I’m blessed to work at something that I love—being part of telling stories, entertaining people, and hopefully inspiring and sometimes challenging them. I travel widely, and have the chance to go backstage into peoples’ lives and jobs, and to experience richness, beauty and diversity of life in our time. I know that cinema has enriched my life beyond words.
You say a “remarkable confluence of all kinds of things going right” must happen to make a good movie. What is an example of that magic in your films?
Howard Hawks on what makes a good movie: “Three great scenes, no bad ones.” A good movie begins with a good script. But everything else that goes into its making has to be spot-on as well. Every decision, large or small from everyone involved, contributes to how well it is realized. Not an easy feat.
And then to be successful, it has to be distributed and marketed well. I’ve done two indies that enjoyed significant success. While making Crash and The Artist, all those involved who brought their talent, commitment and passion to the projects sensed that we were making films that just might be very good. But both films’ paths to recognition were against incredible odds.
For your work on The Artist, you received an Academy Award nomination, and you won the César (the French version of the Academy Awards). Was your job more challenging because it is a silent film?
We did a tremendous amount of testing and research, the most important of which was watching film of the era. There are such beautiful movies from the teens and ’20s. I’d been quite familiar with the work of Chaplin, Keaton and others, but was introduced to masterpieces by Murnau, Vidor, Lang, and Von Sternberg.

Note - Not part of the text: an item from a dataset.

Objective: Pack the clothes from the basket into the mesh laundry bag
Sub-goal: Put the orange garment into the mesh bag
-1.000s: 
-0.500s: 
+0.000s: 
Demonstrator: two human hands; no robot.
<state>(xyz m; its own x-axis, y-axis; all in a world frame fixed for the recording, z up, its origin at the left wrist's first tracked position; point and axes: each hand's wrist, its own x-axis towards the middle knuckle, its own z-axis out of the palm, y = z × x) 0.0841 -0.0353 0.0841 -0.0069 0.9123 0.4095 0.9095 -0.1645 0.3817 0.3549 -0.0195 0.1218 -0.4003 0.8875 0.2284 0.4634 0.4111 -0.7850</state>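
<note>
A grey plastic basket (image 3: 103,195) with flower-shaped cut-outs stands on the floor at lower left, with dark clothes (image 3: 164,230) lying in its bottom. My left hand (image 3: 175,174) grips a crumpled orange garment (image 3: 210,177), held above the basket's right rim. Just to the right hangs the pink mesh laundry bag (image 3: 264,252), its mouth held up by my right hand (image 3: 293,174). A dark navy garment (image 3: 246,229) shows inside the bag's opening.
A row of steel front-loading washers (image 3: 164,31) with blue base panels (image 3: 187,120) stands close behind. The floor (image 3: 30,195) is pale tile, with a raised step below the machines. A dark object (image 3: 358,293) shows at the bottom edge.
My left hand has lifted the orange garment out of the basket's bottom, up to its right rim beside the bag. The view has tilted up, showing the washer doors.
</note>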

We tried to emulate styles of films from the period, certainly. But one of the things I was most keen to have my team see and appreciate was the fun that those pioneers of film were having. They were inventing the language of cinema, and at the same time inventing the business—how films were made. I encouraged everyone who worked with me to identify with that spirit of playfulness and inventiveness.

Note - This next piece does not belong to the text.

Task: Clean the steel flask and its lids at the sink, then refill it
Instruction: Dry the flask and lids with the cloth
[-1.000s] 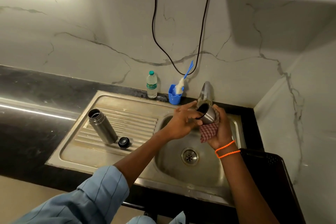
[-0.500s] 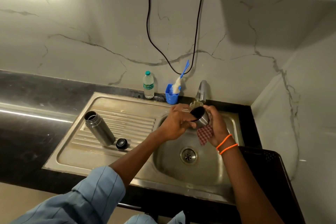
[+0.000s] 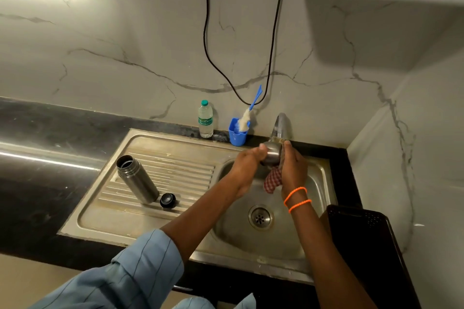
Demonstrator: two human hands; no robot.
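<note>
Over the stainless sink (image 3: pixel 150 218), under the tap (image 3: pixel 280 125), both hands hold the steel cup lid (image 3: pixel 272 155). The left hand (image 3: pixel 247 163) curls round its rim; the right hand (image 3: pixel 293 165) grips it through a red checked cloth (image 3: pixel 272 180), which partly hides it. The open steel flask (image 3: pixel 136 179) stands on the ribbed drainboard, the round black cap (image 3: pixel 167 200) just beside it.

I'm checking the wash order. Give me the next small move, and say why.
Probably keep wiping the steel cup lid with the checked cloth under the tap: both hands hold it there, while the open steel flask and black inner lid wait on the drainboard.
</note>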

You’ve been holding a script during our photo shoot with you. Is that where your creative process begins?
The first time I read a script, I watch the story in my mind. It’s an early version of the movie, lacking the fullness of what it will become. But it invariably contains some of the elements, visual themes, and tonalities of what I will eventually contribute to the whole. The process of prepping for production, though, involves collaboration with all the other contributors, and through that involvement my take on the look of the movie expands.
What’s next for Laurence Bennett?
I just got back from three-and-a-half weeks in Italy, scouting locations and assembling a crew for a fim with my friend, writer-director Paul Haggis. Third Person (Liam Neeson, Olivia Wilde) comprises three stories about relationships, each set in a different city: Rome, Paris and NYC.